──────── The data

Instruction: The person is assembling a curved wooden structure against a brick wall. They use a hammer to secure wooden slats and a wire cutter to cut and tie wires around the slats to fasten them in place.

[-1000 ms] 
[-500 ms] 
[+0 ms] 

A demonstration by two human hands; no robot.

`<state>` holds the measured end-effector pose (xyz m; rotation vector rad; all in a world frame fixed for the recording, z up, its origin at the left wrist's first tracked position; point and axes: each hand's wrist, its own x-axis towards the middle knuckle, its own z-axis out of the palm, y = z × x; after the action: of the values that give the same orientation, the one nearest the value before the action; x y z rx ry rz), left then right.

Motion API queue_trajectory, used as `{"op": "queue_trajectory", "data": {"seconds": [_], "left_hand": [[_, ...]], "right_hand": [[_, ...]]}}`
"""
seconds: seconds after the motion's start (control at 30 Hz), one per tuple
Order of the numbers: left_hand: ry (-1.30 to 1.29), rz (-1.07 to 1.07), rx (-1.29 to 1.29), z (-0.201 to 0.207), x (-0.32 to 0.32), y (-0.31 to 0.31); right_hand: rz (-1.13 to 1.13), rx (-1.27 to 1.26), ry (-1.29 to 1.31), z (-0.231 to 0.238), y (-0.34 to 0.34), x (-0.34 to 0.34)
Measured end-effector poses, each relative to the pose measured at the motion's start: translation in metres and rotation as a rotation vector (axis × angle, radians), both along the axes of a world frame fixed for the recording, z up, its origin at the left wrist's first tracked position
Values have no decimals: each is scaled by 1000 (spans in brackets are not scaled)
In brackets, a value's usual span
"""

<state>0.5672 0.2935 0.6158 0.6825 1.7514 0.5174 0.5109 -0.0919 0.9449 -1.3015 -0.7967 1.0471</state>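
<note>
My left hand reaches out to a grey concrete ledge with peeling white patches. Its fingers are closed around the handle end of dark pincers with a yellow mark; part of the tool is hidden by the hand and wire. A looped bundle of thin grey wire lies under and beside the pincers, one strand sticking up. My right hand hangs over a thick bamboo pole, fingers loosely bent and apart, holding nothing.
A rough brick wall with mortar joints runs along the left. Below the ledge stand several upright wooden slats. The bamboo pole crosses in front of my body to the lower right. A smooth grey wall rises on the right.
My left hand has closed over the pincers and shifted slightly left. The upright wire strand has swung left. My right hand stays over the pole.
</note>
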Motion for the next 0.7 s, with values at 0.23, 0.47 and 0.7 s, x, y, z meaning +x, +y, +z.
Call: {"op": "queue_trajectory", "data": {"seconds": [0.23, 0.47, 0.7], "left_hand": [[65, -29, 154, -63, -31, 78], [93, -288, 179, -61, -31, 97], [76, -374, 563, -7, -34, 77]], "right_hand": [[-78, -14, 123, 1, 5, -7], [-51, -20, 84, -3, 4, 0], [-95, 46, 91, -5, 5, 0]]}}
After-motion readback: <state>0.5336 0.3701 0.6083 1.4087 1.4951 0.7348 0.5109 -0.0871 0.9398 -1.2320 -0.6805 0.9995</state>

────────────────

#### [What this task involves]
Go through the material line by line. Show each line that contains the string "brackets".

#### [Task response]
Values have no decimals: each is scaled by 1000 (spans in brackets are not scaled)
In brackets, a value's usual span

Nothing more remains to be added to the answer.